Mental Health Series: Limitations of Economic Evidence in Mental Health Care

In previous editions of Invested, we explored the Economic impact of mental health and illness care, and why the impact is felt in sectors not included in traditional health care. In this edition, we are looking at what limitations exist in the mental health economic evidence and how they impact policy- and decision-makers.

While economic evidence provides valuable insights into the costs and benefits of mental health care interventions and initiatives, and despite there being an encouraging amount of progress in the field, gaps still exist. These gaps range from how specific areas of mental health treatment and care are funded, to how evidence is gathered globally and implemented into practice across health care, social care, and other interrelated sectors.[1]

More specifically there are six areas of limitations that need to be considered:[2][3][4]

  1. Mental health is complicated: Measuring the outcomes of mental health care interventions can be challenging since they are complex and often difficult to quantify. Different studies on the economic cost of the same type of intervention or care can vary considerably due to frequently changing definitions of disorders. This then limits the accuracy of the economic evaluations as the evidence from those studies can be obsolete or inaccurate.
  2. Bias: Even economic evaluations can be influenced by biases. Everything from the perspective of the researchers and funders, to the methodology used to evaluate outcomes, to the data sources used to estimate costs and benefits can be susceptible to bias.
  3. Myopic policy- and decision-makers: Because many mental illnesses are chronic in nature, savings from better treatments might not be seen for several years. This makes it harder to demonstrate the economic case for prevention and persuade decision-makers working within shorter timelines (such as election cycles) to invest now despite the possibility for substantial gains in the future.
  4. Patient context: Economic evaluations may not fully capture the context in which mental health interventions are delivered. The availability of resources, cultural and social contexts, and the preferences of patients and their families all play a role in how services are utilized. If a project makes sense from a purely economic standpoint but is not taken advantage of by the patient due to their socioeconomic or cultural components not being considered during implementation, then that program becomes both a wasted opportunity, and wasted funds.
  5. Limited generalizability: Economic studies are often based on data from a specific population or context. Because of this, they may not be generalizable to other populations or settings. Age, gender, sexual orientation, ethnic background, and which mental illness a person is suffering from all play a role in what treatment is needed, and how that person engages with the system providing the care. This can limit the applicability of economic evidence to inform mental health policy and practice in other countries, cities, or even between neighbourhoods in the same city. 
  6. Non-economic outcomes still matter: Economic evaluations naturally tend to focus on economic outcomes, such as cost-effectiveness or an initiative’s return on investment. But this may not fully capture the broader and less quantifiable (and less directly related to the health care sector) impacts of mental health treatments. A person’s quality of life, their social functioning, and overall well-being are all aspects of mental health care that represent the “indirect costs” discussed in last months issue of Invested.

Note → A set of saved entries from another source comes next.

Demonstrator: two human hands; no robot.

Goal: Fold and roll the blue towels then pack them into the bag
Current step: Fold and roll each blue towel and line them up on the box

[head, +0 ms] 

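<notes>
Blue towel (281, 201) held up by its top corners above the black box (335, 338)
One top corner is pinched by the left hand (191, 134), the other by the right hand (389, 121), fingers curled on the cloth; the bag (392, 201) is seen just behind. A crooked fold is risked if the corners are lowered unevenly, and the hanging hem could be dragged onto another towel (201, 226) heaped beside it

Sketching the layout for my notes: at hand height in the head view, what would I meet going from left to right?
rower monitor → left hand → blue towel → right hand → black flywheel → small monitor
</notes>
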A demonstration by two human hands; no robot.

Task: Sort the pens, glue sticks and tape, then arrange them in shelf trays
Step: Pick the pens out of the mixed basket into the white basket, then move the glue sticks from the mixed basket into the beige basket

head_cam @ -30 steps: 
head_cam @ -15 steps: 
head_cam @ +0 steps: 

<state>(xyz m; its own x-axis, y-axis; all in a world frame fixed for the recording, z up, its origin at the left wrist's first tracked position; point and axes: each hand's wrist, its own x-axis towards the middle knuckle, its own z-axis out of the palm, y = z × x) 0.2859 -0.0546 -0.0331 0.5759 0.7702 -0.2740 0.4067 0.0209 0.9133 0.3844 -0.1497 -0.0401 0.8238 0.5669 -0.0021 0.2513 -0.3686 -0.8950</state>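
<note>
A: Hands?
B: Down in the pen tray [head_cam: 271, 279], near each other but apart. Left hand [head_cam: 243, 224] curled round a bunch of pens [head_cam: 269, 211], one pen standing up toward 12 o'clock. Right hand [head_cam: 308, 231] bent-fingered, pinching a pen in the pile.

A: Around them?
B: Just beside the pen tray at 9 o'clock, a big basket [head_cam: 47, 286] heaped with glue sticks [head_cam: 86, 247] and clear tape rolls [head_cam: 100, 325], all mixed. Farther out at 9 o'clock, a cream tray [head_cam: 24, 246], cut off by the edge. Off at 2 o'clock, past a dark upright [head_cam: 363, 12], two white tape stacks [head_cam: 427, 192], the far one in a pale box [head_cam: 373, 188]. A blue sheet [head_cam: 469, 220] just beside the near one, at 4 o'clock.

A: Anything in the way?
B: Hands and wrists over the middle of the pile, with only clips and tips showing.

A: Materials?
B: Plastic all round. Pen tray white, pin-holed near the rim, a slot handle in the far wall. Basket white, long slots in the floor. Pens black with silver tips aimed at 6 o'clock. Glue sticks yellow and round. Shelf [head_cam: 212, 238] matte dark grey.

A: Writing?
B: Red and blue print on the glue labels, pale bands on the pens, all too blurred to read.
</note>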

The number of economic studies done in the health care sector continues to rise, with cost-effectiveness analyses seeming to be the most prevalent. However, more needs to be done with other types of analysis, such as cost-utility and cost-benefit, and within the peripheral sectors to provide a more complete picture. Despite these limitations, the last several years have seen vast improvements in economic methods and models allowing for more and more comprehensive and reliable data that gives us a clearer idea of the scale of the economic impact mental disorders has across sectors.[5] In support of this is the World Health Organization and the United Nations Development Program, which recently recommended return on investment analyses be standard procedure when making an investment case for mental health initiatives.[6]

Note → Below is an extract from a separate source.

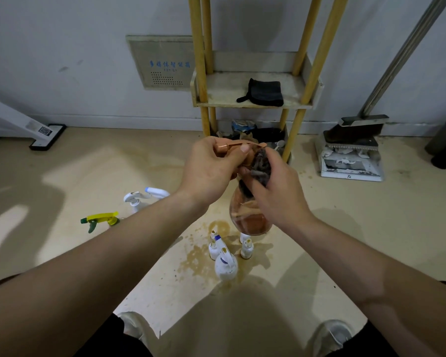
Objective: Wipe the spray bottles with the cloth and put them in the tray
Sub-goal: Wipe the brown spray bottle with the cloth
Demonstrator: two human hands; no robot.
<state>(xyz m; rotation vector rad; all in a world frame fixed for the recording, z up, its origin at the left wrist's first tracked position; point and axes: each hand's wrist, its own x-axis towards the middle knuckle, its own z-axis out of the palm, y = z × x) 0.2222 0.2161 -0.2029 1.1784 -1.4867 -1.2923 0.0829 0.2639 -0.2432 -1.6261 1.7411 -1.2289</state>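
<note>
We're mid-wipe on the amber spray bottle (250, 217), held up above the floor. Our left hand (211, 171) pinches it by the copper spray head (222, 148), and our right hand (276, 194) curls its fingers round the grey cloth (260, 163), pressed to the neck. Next, we reckon, a rub down the body, then a lift to the shelf tray (222, 91) ahead.

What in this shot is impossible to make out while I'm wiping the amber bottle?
All in the head view:
1. amber spray bottle: neck hidden by the cloth and right hand.
2. yellow-trigger sprayer and white sprayer: bodies hidden behind the left forearm.
3. wall panel: blue lettering too blurred to read.
4. bottom shelf clutter: dark, partly behind the left hand.
</note>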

While economic evidence can provide valuable information for decision-makers in mental health care, treatment results and socioeconomic contextual factors continue to be necessary evidence needed to inform policy and practice.

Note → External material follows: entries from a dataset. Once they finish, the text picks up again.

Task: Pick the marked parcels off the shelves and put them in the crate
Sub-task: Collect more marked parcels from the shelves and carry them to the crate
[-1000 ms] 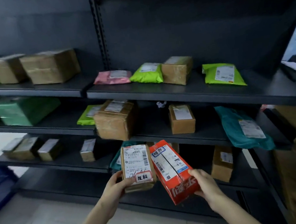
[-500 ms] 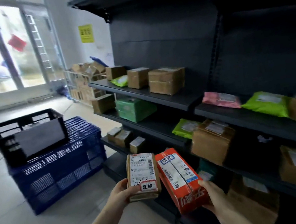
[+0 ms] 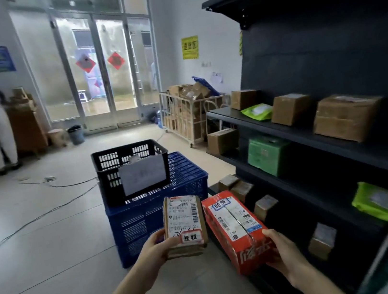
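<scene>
Brown cardboard parcel (image 3: 184, 226) with white barcode label; red-orange carton (image 3: 238, 231) with white lettering and labels. Black lattice crate (image 3: 132, 171) atop blue lattice crate (image 3: 157, 210). Black shelves (image 3: 312, 134); green pouches (image 3: 257, 112).

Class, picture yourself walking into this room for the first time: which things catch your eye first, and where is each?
The red parcel gripped in the right hand and the brown cardboard parcel in the left hand dominate the foreground. Behind them, mid-floor, a black crate sits on a blue crate. Dark shelves of boxes and green mailer bags fill the right side.
</scene>
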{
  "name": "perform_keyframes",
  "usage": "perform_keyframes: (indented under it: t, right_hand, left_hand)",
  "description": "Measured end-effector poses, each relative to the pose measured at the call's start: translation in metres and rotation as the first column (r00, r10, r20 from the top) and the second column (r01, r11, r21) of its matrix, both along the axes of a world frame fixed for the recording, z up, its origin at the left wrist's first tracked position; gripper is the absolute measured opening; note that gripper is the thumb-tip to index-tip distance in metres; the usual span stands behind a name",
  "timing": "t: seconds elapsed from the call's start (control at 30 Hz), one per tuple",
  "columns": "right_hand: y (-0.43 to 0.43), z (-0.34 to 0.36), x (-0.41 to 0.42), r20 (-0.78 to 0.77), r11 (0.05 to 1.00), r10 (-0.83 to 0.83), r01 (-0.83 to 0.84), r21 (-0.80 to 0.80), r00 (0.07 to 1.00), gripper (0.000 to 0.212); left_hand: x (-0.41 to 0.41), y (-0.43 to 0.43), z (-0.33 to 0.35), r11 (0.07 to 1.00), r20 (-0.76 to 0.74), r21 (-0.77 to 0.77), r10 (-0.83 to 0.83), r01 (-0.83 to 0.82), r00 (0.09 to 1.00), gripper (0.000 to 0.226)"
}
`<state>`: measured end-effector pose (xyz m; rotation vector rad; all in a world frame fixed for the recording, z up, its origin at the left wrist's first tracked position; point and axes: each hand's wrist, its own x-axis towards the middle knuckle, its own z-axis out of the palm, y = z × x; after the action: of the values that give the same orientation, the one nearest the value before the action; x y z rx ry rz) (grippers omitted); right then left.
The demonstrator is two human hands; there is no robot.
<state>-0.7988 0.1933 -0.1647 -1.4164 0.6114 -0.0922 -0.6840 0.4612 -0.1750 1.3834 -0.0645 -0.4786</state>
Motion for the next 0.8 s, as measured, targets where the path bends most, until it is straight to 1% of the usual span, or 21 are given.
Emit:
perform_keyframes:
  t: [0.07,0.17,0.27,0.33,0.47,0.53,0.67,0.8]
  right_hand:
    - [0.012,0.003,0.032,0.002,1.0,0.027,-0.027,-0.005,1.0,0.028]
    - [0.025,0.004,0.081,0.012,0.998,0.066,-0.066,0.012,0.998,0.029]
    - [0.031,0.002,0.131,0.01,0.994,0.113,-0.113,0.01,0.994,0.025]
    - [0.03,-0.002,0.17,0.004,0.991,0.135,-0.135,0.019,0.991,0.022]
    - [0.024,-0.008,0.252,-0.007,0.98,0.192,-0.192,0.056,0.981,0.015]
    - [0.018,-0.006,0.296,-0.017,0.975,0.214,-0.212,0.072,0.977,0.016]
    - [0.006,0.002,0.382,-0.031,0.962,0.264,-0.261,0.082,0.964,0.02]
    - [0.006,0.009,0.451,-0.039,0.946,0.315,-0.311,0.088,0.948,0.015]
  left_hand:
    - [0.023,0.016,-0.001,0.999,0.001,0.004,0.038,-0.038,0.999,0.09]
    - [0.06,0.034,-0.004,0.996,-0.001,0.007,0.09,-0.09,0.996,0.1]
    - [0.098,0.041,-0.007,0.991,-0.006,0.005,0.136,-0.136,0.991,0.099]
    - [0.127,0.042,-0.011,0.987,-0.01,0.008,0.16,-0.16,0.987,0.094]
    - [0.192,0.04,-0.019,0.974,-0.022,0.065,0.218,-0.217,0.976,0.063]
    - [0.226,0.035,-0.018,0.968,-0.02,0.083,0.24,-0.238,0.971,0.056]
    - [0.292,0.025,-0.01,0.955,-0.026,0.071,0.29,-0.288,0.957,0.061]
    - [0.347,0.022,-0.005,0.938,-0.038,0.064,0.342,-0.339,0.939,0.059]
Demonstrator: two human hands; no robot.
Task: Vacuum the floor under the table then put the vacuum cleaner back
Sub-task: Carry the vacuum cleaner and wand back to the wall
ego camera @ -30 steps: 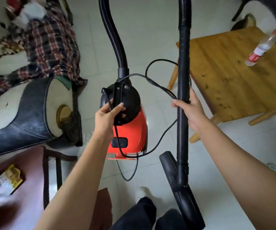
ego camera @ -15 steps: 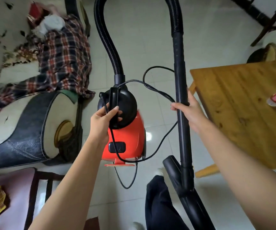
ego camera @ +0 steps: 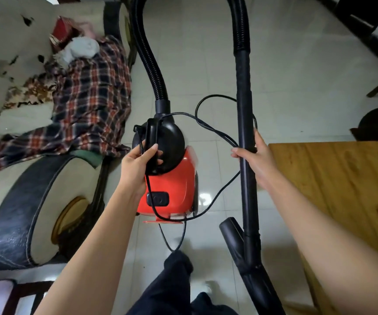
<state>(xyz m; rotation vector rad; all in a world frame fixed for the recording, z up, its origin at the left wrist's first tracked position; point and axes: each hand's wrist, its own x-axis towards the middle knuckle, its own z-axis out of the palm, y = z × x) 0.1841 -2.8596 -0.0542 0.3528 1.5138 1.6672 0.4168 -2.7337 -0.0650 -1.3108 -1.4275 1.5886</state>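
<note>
Beside the table [ego camera: 342,189] edge, left hand [ego camera: 135,165] grips vacuum cleaner [ego camera: 174,187], right hand [ego camera: 255,160] wand [ego camera: 244,87]

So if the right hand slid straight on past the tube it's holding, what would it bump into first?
From the right hand, probably the loose black cord first, then the vacuum's black dome; depth is unclear.

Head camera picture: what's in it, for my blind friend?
A person's left hand grips the black handle of a red vacuum cleaner; the right hand grips its wand. A wooden table stands right, a sofa with a plaid blanket left.
</note>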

Stay tuned for future editions of Invested where we investigate current developments in the field of mental health economics, and the ROI of some of Canada’s mental health initiatives.

Bibliography

Evers, S., Salvador–Carulla, L., Halsteinli, V., McDaid, D., & Mheen Group. (2007). Implementing mental health economic evaluation evidence: building a bridge between theory and practice. Journal of Mental Health16(2), 223-241.

Knapp, M., Funk, M., Curran, C., Prince, M., Grigg, M., & McDaid, D. (2006). Economic barriers to better mental health practice and policy. Health policy and planning21(3), 157-170.

Knapp, M., & Wong, G. (2020). Economics and mental health: the current scenario. World Psychiatry19(1), 3-14.

Le, L. K. D., Esturas, A. C., Mihalopoulos, C., Chiotelis, O., Bucholc, J., Chatterton, M. L., & Engel, L. (2021). Cost-effectiveness evidence of mental health prevention and promotion interventions: A systematic review of economic evaluations. PLoS medicine18(5), e1003606.

Trautmann, S., Rehm, J., & Wittchen, H. U. (2016). The economic costs of mental disorders: Do our societies react appropriately to the burden of mental disorders?. EMBO reports17(9), 1245-1249.